== Segment start ==

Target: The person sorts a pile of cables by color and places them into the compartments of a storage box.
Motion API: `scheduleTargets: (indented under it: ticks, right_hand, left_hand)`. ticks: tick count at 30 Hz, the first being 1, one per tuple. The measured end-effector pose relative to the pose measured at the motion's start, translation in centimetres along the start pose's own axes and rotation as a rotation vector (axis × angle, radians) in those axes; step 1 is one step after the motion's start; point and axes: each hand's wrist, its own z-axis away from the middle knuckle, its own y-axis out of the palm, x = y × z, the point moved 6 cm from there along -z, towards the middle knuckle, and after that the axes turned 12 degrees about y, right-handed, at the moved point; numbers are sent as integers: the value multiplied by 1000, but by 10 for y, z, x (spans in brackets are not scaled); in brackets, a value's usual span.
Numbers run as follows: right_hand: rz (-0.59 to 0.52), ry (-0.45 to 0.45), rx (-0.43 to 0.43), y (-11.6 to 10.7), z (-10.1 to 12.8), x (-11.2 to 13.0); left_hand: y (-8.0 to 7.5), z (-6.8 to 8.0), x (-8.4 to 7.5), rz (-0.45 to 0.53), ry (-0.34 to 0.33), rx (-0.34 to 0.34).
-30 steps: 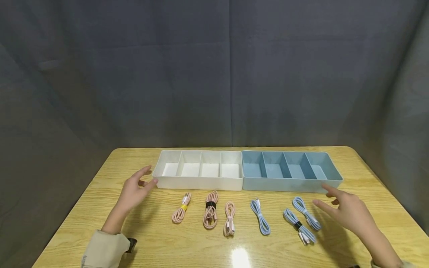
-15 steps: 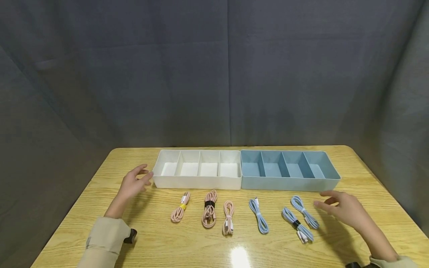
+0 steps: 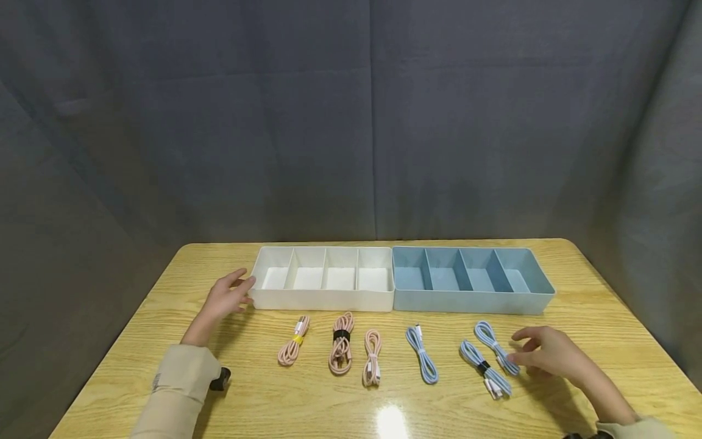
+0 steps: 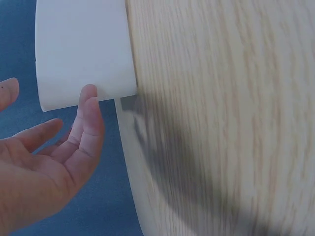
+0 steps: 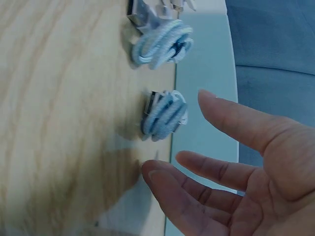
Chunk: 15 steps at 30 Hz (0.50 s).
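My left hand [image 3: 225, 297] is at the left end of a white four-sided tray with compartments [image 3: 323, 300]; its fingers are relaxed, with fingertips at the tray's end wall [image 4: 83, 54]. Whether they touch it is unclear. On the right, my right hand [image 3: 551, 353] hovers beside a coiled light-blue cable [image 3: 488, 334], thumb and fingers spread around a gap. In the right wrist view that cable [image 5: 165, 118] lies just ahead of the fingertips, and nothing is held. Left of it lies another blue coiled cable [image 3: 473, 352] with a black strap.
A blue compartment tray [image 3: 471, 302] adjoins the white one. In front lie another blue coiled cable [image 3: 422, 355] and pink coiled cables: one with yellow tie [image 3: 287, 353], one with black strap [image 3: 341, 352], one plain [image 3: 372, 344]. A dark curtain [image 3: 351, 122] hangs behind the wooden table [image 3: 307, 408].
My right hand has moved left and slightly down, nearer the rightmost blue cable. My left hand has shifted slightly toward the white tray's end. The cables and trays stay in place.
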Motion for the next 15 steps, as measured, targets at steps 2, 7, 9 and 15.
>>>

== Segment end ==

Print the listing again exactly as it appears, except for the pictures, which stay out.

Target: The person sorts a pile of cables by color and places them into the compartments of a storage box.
Motion API: `scheduleTargets: (indented under it: ticks, right_hand, left_hand)`. ticks: tick count at 30 Hz, the first being 1, one per tuple. The measured end-effector pose relative to the pose measured at the motion's start, translation in centimetres along the start pose's own axes and rotation as a rotation vector (axis × angle, radians) in those axes; step 1 is one step after the motion's start; point and axes: each hand's wrist, its own z-axis away from the middle knuckle, its own y-axis out of the palm, x = y × z, the point moved 6 cm from there along -z, towards the middle knuckle, and after that the axes turned 12 degrees about y, right-handed, at the moved point; numbers are sent as integers: the value multiplied by 1000, but by 10 for y, z, x (spans in brackets are not scaled); in brackets, a value's usual span.
Numbers run as follows: right_hand: rz (-0.59 to 0.52), ry (-0.45 to 0.45), rx (-0.43 to 0.43), y (-11.6 to 10.7), z (-10.1 to 12.8), x (-11.2 to 13.0); left_hand: y (-8.0 to 7.5), z (-6.8 to 8.0), x (-8.4 to 7.5), rz (-0.45 to 0.53), ry (-0.34 to 0.33), rx (-0.34 to 0.34).
-30 steps: 
-15 steps: 
+0 steps: 
+0 steps: 
+0 steps: 
Chunk: 15 steps at 30 Hz (0.50 s).
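My left hand [image 3: 225, 297] is at the left end of a white four-sided tray with compartments [image 3: 323, 300]; its fingers are relaxed, with fingertips at the tray's end wall [image 4: 83, 54]. Whether they touch it is unclear. On the right, my right hand [image 3: 551, 353] hovers beside a coiled light-blue cable [image 3: 488, 334], thumb and fingers spread around a gap. In the right wrist view that cable [image 5: 165, 118] lies just ahead of the fingertips, and nothing is held. Left of it lies another blue coiled cable [image 3: 473, 352] with a black strap.
A blue compartment tray [image 3: 471, 302] adjoins the white one. In front lie another blue coiled cable [image 3: 422, 355] and pink coiled cables: one with yellow tie [image 3: 287, 353], one with black strap [image 3: 341, 352], one plain [image 3: 372, 344]. A dark curtain [image 3: 351, 122] hangs behind the wooden table [image 3: 307, 408].
My right hand has moved left and slightly down, nearer the rightmost blue cable. My left hand has shifted slightly toward the white tray's end. The cables and trays stay in place.
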Motion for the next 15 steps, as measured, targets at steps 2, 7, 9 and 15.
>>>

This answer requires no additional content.